In case any such action is brought against an indemnified party, the
indemnifying party will be entitled to participate in and to assume the defense
thereof, jointly with any other indemnifying party similarly notified to the
extent that it may wish, with counsel reasonably satisfactory to such
indemnified party, and after notice from the indemnifying party to such
indemnified party of its selection so to assume the defense thereof, the
indemnifying party shall not be responsible for any legal or other expenses
subsequently incurred by the indemnified party in connection with the defense
thereof; provided, however, that if any indemnified party shall have reasonably
concluded (based on the written advice of counsel) that there may be one or more
legal or equitable defenses available to such indemnified party which are
additional to or conflict with those available to the indemnifying party, or
that such claim or litigation involves or could have an effect upon matters
beyond the scope of the indemnity agreement provided in this Section 9, the
indemnifying party shall not have the right to assume the defense of such action
on behalf of such indemnified party and such indemnifying party shall reimburse
such indemnified party and any Person controlling such indemnified party for
that portion of the fees and expenses reasonably incurred by counsel retained by
the indemnified party which is reasonably related to the matters covered by the
indemnity agreement provided in this Section 9.
13
(d) If the indemnification provided for in this Section 9 is held by
a court of competent jurisdiction to be unavailable to an indemnified party with
respect to any loss, claim, damage, liability or action referred to herein
(other than as a result of the applicability of the two provisos in Section
9(a)), then the indemnifying party, in lieu of indemnifying such indemnified
party hereunder, shall contribute to the amounts paid or payable by such
indemnified party as a result of such loss, claim, damage, liability or action
in such proportion as is appropriate to reflect the relative fault of the
indenmifying party on the one hand and of the indemnified party on the other in
connection with the statements or omissions which resulted in such loss, claim,
damage, liability or action as well as any other relevant equitable
considerations. The relative fault of the indemnifying party and of the
indemnified party shall be determined by reference to, among other things,
whether the untrue or alleged untrue statement of a material fact or the
omission or alleged omission to state a material fact relates to information
supplied by the indemnifying party or by the indemnified party and the parties'
relative intent, knowledge, access to information and opportunity to correct or
prevent such statement or omission.
10. UNDERWRITING AGREEMENT.
(a) Notwithstanding the provisions of Sections 5, 6, 8 and 9, to the
extent that the Company and at least the Majority of Registering Shareholders
shall enter into an underwriting or similar agreement that contains provisions
which conflict with any provision of any such Sections, the provisions contained
in such agreement shall control with respect to such underwritten offering.

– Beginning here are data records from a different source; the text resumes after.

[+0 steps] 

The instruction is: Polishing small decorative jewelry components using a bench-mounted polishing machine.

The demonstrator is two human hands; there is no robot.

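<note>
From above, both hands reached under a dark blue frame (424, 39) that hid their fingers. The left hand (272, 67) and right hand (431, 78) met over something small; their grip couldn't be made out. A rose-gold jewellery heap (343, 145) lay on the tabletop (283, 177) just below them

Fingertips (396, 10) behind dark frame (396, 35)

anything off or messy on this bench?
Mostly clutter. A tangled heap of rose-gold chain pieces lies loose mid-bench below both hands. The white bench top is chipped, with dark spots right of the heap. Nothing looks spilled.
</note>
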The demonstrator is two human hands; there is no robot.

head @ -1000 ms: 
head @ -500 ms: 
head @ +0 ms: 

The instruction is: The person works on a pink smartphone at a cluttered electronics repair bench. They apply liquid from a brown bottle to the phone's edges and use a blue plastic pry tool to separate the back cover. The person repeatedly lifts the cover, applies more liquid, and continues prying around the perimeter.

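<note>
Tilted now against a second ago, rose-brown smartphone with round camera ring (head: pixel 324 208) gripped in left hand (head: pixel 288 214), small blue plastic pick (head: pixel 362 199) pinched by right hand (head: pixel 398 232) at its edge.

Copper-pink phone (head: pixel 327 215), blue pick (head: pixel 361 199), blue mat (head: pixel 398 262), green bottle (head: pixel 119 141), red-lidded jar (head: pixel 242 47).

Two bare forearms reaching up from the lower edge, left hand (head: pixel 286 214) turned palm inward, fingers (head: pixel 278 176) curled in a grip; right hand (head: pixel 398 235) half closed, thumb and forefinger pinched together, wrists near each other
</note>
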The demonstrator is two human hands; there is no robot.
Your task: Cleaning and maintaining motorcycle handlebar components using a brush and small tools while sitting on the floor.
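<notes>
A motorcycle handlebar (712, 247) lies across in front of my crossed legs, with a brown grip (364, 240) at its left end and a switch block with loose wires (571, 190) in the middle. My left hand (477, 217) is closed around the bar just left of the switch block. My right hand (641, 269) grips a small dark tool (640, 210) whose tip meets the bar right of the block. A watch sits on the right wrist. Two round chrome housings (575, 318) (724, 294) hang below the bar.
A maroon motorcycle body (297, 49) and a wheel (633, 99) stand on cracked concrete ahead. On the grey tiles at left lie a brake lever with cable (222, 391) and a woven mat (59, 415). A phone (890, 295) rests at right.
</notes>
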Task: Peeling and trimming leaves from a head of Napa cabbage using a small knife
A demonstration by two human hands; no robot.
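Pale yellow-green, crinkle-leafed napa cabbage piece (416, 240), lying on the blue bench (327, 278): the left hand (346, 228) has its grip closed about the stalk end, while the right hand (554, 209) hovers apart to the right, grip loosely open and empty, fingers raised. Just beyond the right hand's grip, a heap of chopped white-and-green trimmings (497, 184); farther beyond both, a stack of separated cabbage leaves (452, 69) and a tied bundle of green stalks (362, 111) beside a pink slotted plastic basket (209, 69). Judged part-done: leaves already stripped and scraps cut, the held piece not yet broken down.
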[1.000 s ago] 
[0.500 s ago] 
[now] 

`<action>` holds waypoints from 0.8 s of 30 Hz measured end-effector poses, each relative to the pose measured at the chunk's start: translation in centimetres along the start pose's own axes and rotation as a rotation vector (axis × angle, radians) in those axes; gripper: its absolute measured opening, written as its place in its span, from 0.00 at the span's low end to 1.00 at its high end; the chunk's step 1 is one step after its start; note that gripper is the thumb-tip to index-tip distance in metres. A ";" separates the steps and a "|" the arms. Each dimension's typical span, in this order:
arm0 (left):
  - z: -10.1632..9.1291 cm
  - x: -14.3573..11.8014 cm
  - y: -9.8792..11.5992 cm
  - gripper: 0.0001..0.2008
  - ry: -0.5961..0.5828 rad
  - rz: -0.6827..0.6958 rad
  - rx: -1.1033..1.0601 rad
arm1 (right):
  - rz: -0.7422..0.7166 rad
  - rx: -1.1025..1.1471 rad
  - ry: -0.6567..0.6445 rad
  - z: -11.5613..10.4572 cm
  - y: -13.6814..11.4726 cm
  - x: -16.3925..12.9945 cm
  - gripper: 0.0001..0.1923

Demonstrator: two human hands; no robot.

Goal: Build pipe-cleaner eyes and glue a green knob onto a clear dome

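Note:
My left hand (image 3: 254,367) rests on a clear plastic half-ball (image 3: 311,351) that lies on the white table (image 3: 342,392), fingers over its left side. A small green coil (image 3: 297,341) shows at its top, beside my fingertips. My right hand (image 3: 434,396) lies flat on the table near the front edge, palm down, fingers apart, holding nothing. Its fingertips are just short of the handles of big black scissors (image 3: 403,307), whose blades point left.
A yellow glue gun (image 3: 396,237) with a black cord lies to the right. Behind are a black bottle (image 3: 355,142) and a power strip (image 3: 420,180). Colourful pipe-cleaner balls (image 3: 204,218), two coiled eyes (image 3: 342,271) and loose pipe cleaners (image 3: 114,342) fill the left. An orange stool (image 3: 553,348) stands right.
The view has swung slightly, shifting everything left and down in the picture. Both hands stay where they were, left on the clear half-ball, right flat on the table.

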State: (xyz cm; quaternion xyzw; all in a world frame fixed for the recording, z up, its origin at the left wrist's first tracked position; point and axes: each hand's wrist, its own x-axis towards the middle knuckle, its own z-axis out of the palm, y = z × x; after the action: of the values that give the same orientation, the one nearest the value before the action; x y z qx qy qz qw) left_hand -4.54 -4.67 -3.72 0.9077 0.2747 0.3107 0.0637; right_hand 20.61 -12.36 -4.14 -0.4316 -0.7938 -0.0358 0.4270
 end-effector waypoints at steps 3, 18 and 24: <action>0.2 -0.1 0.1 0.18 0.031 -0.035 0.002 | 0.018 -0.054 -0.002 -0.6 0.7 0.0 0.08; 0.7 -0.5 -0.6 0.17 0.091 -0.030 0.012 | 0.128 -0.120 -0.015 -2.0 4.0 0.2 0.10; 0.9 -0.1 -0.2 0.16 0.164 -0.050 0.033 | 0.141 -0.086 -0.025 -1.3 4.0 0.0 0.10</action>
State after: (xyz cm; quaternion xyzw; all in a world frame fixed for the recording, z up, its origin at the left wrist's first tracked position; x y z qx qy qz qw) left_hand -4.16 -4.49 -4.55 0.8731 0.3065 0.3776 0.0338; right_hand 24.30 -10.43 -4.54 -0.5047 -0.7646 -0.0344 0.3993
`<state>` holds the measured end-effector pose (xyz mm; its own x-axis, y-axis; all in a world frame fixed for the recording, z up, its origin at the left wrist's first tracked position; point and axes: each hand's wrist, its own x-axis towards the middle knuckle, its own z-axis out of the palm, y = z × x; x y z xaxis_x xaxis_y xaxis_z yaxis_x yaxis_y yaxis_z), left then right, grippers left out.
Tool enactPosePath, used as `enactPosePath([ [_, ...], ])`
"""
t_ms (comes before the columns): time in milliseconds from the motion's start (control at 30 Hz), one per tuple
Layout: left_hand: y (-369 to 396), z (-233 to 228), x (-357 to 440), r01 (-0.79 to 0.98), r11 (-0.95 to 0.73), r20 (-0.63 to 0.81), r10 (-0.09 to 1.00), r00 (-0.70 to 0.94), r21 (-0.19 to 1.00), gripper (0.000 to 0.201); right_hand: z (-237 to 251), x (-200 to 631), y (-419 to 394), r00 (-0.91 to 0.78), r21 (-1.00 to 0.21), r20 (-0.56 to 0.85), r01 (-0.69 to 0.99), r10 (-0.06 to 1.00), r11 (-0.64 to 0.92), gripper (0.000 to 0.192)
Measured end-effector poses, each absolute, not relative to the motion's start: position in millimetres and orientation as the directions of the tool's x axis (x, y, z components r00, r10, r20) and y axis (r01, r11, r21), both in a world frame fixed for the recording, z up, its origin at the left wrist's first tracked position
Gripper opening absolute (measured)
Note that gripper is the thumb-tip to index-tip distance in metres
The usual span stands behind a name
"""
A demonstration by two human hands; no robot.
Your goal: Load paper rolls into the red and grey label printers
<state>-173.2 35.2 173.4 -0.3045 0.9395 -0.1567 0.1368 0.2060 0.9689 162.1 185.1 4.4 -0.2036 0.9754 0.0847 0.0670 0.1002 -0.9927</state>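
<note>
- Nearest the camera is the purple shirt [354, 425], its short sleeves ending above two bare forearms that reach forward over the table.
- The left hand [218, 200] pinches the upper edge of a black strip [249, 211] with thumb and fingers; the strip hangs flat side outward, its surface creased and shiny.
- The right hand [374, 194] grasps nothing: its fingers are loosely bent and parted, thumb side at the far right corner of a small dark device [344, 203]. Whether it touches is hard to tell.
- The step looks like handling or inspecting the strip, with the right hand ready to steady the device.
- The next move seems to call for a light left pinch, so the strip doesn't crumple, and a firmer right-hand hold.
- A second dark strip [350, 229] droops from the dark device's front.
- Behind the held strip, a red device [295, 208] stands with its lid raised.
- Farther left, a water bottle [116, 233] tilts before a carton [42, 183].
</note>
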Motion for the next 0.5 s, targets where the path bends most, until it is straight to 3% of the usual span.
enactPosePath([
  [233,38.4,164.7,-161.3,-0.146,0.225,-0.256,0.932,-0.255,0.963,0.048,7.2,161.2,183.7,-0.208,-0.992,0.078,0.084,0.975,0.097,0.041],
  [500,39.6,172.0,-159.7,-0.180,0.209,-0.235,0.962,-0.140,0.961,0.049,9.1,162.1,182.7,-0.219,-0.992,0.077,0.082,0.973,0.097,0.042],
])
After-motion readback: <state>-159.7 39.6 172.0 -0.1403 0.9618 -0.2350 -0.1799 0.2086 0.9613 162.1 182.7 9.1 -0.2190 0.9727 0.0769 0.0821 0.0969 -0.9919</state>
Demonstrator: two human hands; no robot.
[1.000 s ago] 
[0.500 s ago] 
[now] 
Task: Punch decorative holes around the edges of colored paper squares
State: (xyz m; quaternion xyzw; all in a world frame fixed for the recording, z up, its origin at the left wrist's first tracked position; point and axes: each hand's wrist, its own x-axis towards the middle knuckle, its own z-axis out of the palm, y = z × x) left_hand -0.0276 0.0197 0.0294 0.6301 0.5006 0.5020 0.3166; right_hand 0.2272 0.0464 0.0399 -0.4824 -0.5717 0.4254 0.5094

(b) If any registration pursuant to Section 2 is requested to be an
underwritten offering, the Company shall negotiate in good faith to enter into a
reasonable and customary underwriting agreement with the underwriters thereof.
The Company shall be entitled to receive indemnities from lead institutions,
underwriters, selling brokers, dealer managers and similar securities industry
professionals participating in the distribution, to the same extent as provided
above with respect to information so furnished in writing by such Persons
specifically for inclusion in any Prospectus or Registration Statement and to
the extent customarily given their role in such distribution.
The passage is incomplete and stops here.